As Steven Pinker so nicely writes, “It is now simply misguided to ask whether humans are flexible or programmed, whether behavior is universal or varies across cultures, whether acts are learned or innate.”[1] The devil is in the details, and the details give us the theory of constructed emotion.

From the standpoint of natural selection, there is no intrinsic virtue in innate, mental organs. In the words of evolutionary biologist Ernst Mayr:

"I conclude that highly specific brain structures are not needed for the perception and understanding of our world.
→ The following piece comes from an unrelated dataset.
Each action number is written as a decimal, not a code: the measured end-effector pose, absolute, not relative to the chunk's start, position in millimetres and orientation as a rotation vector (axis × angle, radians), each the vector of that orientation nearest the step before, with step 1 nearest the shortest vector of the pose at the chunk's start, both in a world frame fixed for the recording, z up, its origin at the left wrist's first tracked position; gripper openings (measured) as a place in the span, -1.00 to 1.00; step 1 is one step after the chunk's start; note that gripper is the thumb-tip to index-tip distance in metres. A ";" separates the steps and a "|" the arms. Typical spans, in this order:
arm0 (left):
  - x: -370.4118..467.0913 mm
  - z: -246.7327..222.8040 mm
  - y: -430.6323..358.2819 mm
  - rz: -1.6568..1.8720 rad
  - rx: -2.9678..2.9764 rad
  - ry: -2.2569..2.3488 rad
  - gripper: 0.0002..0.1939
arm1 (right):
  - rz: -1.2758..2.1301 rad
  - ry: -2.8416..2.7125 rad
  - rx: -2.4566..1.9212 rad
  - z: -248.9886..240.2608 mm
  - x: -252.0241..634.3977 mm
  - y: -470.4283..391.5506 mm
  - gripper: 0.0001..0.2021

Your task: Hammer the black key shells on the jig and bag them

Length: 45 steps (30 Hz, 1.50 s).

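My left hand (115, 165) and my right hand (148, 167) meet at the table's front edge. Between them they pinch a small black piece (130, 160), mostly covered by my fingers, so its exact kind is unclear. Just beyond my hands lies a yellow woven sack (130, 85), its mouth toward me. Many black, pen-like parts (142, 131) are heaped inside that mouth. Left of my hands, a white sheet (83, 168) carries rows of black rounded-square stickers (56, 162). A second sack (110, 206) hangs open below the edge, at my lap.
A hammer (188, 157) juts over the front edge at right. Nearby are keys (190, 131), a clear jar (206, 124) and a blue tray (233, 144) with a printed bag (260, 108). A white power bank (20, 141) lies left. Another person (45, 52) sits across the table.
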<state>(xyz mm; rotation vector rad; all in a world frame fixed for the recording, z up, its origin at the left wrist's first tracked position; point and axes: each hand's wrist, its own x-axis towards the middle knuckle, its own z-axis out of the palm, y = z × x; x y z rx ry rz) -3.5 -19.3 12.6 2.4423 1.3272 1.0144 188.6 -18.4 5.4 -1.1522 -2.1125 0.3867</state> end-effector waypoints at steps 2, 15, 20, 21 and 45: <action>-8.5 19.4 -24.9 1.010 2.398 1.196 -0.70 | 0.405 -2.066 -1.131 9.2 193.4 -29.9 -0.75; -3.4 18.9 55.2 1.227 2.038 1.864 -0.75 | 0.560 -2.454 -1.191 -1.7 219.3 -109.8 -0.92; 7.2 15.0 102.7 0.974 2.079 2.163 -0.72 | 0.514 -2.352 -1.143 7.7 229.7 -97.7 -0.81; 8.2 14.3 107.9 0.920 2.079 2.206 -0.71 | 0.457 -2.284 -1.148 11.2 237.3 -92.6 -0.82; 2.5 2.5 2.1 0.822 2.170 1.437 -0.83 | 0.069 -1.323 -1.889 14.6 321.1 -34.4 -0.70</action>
On the whole, it would seem that the evolutionary improvement of the central nervous system does not necessarily lead to highly specific neural structures but rather to a continuously improved general structure of the brain."[2]

When it comes to brains, evolution must optimize the following:

  • Low wiring costs
  • High computational power
  • Metabolically efficient information flow
  • High neural complexity
  • Degeneracy

A general solution, such as core networks (also called multipurpose neurons), will be favored when it "can do a good enough job at a low enough cost,"[3] and a prolonged period of brain development, which offsets some of the costs of development to epigenetic, cultural influences, is biologically efficient.[4][5] And in fact, biological systems normally do not evolve to produce separate units that perform different, independent functions (an arrangement called "modularity"). Even systems that begin as modular rapidly evolve into a non-modular solution,[6] a description that fits the theory of constructed emotion.
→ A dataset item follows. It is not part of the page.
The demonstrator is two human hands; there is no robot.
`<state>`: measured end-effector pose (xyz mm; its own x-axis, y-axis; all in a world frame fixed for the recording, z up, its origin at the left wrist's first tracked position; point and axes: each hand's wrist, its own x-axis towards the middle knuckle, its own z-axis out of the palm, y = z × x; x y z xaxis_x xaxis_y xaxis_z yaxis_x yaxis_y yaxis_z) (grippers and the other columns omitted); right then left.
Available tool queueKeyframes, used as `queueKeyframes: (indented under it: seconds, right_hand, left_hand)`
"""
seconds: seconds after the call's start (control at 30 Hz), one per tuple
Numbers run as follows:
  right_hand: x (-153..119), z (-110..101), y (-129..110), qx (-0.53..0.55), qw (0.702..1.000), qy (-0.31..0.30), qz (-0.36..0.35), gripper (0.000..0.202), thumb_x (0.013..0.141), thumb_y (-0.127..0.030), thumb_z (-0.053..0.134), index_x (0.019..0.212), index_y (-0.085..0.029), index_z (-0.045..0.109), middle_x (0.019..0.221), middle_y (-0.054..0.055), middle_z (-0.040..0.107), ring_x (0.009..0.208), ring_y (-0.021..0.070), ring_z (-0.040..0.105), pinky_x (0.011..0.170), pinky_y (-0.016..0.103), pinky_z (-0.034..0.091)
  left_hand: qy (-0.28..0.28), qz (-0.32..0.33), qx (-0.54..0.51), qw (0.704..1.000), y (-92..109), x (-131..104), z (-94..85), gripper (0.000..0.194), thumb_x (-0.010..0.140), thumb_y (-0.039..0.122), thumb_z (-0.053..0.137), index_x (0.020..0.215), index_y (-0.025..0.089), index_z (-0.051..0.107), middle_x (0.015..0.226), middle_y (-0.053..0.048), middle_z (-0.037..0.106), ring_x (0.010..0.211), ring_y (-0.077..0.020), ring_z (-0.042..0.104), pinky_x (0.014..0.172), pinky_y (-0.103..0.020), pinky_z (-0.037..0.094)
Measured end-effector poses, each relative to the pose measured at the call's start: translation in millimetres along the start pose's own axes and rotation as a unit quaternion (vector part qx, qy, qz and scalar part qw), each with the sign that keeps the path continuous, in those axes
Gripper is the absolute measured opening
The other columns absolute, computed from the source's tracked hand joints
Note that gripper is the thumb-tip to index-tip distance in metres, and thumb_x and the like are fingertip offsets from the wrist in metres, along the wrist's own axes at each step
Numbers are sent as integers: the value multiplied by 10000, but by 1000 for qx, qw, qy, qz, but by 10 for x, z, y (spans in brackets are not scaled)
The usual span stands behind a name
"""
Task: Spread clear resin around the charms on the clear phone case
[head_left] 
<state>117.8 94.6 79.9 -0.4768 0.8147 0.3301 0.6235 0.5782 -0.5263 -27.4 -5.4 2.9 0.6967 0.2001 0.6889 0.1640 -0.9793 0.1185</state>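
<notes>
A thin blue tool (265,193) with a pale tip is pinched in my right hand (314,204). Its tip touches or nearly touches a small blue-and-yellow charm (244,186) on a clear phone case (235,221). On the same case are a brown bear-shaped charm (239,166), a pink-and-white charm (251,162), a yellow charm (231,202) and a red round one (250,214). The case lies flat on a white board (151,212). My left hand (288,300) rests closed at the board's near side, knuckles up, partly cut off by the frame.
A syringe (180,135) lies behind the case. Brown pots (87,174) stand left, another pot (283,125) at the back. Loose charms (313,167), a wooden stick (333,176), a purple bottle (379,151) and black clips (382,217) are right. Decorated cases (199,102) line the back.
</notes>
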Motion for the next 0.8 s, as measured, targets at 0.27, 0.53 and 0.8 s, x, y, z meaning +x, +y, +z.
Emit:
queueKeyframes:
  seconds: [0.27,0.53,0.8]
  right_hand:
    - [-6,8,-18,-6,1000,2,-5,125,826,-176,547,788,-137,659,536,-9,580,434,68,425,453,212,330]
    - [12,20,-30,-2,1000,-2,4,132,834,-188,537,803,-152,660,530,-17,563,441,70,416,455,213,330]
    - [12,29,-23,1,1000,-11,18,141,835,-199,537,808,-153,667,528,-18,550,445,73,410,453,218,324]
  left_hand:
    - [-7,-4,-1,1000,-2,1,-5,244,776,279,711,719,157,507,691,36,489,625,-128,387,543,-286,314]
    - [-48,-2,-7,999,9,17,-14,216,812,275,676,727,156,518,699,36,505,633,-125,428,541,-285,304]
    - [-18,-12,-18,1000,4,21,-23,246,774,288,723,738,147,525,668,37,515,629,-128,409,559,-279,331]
This arrangement makes sense from a functional standpoint: the ability to hold information in mind successfully (called working memory) requires the brain to reconfigure its networks to increase their connectivity (and reduce structural modularity),[7] whereas errors are linked to reduced connectivity and greater modularity.[8]

Modularity decreases, and integration increases, with age into early adulthood[9] and beyond.[10]


Notes on the Notes

  1. Pinker, Steven. 2002. The Blank Slate: The Modern Denial of Human Nature. New York: Penguin.
  2. Mayr, Ernst. 1998. This is Biology: The Science of the Living World. Harvard University Press, p. 76.  
  3. Laland, Kevin N., and Gillian R. Brown. 2002. Sense and Nonsense: Evolutionary Perspectives on Human Behaviour. Oxford University Press, p. 183.
  4. Boyd, Robert, Peter J. Richerson, and Joseph Henrich. 2011. "The cultural niche: Why social learning is essential for human adaptation." Proceedings of the National Academy of Sciences 108 (supplement 2): 10918-10925.
  5. Finlay, Barb. In press. "The timing of brain and body maturation, early experience and the human social niche." In Evolution of Nervous Systems, edited by Jon H. Kaas, Elsevier: Oxford University Press
  6. Kashtan, Nadav, and Uri Alon. 2005. "Spontaneous evolution of modularity and network motifs." Proceedings of the National Academy of Sciences of the United States of America 102 (39): 13773-13778.
  7. Kitzbichler, Manfred G., Richard NA Henson, Marie L. Smith, Pradeep J. Nathan, and Edward T. Bullmore. 2011. "Cognitive effort drives workspace configuration of human brain functional networks." Journal of Neuroscience 31 (22): 8259-8270.
  8. Ekman et al., 2012 [full reference to be provided]
  9. Hagmann et al., 2010. [full reference to be provided]
  10. Chan, Micaela Y., Denise C. Park, Neil K. Savalia, Steven E. Petersen, and Gagan S. Wig. 2014. "Decreased segregation of brain systems across the healthy adult lifespan." Proceedings of the National Academy of Sciences 111 (46): E4997-E5006.